Hoy han encendido las luces

A los quince años había leído un libro que teorizaba sobre el desapego. Mejor tener poco —dinero, amigos, amor— que perder, afirmaba. Demasiado inmadura todavía para comprenderlo a fondo, interiorizó mal esa teoría y decidió que no se iba a entregar del todo en ninguna relación, por si acaso.

Así, se había acostumbrado a conocer gente a menudo sin estrechar apenas ningún lazo. Muchos conocidos, pocos amigos. Le costaba demasiado esfuerzo el cuidado que requiere una amistad como para que le valiera la pena.

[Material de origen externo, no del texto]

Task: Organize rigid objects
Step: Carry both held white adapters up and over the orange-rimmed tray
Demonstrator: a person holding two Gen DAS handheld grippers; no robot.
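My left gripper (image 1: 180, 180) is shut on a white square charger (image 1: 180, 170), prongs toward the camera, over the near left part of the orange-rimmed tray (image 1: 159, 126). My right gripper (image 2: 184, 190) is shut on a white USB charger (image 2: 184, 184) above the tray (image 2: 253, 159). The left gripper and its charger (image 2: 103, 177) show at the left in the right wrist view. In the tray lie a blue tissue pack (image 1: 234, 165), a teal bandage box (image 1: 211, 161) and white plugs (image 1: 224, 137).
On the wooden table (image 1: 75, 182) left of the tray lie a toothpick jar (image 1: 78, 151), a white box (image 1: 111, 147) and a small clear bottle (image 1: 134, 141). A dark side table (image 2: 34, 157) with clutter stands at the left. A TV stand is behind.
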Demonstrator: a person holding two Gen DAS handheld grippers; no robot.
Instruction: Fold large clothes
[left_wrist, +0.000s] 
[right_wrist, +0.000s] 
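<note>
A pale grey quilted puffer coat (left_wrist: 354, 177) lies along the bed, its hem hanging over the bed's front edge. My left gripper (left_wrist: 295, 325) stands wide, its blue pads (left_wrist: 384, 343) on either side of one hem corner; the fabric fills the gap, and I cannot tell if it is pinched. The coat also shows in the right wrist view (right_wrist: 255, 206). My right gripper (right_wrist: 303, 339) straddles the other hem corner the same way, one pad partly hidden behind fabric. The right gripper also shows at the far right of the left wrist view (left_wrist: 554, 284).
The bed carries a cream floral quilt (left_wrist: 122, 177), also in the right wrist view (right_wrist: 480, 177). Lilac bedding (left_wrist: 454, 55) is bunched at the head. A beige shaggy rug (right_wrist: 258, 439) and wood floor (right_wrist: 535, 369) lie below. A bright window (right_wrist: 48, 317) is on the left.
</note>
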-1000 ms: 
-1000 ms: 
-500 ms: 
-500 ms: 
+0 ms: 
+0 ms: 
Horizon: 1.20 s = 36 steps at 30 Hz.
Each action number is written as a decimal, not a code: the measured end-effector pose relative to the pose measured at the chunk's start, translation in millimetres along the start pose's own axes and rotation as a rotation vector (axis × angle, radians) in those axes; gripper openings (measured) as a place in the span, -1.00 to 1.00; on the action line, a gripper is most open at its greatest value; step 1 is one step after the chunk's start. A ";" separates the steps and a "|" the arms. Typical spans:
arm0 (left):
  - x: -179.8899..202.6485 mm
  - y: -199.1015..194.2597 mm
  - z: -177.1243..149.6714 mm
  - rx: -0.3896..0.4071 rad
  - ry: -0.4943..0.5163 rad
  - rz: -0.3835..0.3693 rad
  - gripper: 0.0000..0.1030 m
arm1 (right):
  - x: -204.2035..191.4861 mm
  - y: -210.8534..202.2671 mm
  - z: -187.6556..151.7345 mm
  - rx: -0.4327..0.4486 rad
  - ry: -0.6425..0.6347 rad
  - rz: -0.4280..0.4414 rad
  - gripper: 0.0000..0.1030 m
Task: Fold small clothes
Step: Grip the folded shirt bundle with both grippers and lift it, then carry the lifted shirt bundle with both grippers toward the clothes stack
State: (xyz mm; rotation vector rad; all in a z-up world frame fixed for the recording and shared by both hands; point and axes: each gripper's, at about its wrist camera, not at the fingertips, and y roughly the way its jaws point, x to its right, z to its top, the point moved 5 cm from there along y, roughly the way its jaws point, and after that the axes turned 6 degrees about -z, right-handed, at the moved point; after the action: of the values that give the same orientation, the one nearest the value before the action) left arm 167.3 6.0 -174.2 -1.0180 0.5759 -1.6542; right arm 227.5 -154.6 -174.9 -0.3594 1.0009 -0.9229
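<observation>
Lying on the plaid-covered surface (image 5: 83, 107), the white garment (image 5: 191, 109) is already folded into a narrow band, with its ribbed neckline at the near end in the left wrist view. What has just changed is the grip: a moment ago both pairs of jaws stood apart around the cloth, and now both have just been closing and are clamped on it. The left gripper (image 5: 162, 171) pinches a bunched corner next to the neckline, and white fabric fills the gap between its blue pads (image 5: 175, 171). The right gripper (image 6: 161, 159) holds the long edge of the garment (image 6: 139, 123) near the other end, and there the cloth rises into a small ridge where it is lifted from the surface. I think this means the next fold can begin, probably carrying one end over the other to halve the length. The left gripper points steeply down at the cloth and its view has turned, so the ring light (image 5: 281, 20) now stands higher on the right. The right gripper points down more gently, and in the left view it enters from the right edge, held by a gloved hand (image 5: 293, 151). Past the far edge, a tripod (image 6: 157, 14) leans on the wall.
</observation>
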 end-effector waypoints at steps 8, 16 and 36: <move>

El trabajo le había llevado, hacía unos meses, a otro país. Le encantaba. Notaba que estaba en el mejor momento de su vida. Fascinada por la nueva ciudad, el trabajo y la gente, ese nuevo día a día tan maravilloso acrecentaba su tendencia a no echar nunca de menos nada ni a nadie.

Sin embargo, hoy han encendido las luces de las calles, los escaparates cargados de nieve felicitan las fiestas, suenan villancicos y ya se empiezan a llenar demasiado las tiendas. No va a ir a casa hasta mediados de enero. De golpe, le invade una nostalgia que no esperaba.

En el colegio, la profesora de religión les aconsejaba que se metieran en la piel de alguna de las figuras del belén con tal de acercarse un poco más al misterio. No le gustaba. En su cabecita de niña, lo lógico era imaginarse ella misma en el portal, haciendo reír al Niño directamente, sin intermediarios.

Y el portal, la Sagrada Familia, los pastorcillos, los Reyes Magos que se imaginaba eran siempre los del pesebre de casa. Sencillo, no muy grande. Las figurillas de barro mutiladas, mal pegadas. Ella y sus hermanos se negaban a sustituirlas frente a la insistencia de su madre que quería comprar otras. —No queremos nuevas, queremos las nuestras.

Le encantaba llenar de besos al niño Jesús sintiendo la mirada tierna de María, el rostro sereno de José, el aliento del buey y la mula.

Canta i balla amb el Nen Jesús
que és un nen petit com tu
Canta i balla amb el Fill de Déu
I es possarà content

Desde que se independizó, ya no pone el belén; ni siquiera tiene tiempo de pensar en esas cosas. No obstante, durante la cena de Nochebuena en casa de sus padres, cada año, cuando ya ha corrido el vino y está atiborrada de polvorón y turrones, se le escapa inevitablemente una mirada a la casita vieja y ve al Pequeño y se le dibuja una media sonrisa.

london-christmas

El día 25 se vació hace tiempo de contenido. Poco a poco, había ido dejando de rezar las oraciones aprendidas de boca de sus padres. Ya no iba a misa ni se le ocurría pedir o agradecer nada a ese Dios, ahora lejano, con el que había llegado a intimar tanto.

Pero maldita sea. Navidad sigue siendo su época preferida del año. Quizá, el consumismo exacerbado ha ganado un poco el terreno. No del todo: el cariño, la alegría, los detalles, el calor se cuelan concentrados durante unos días en las familias. Es una tradición bonita.

Un bocinazo la devuelve a la realidad. Sonríe. Va a echar de menos a los suyos estos días. Como remedio para acortar la distancia, siente ganas de comprar algunas figuritas y montar su propio pesebre. Tal vez, haya llegado el momento de sentarse de nuevo a contemplarlo con calma  y meterse en la escena, poco a poco, como un personaje más.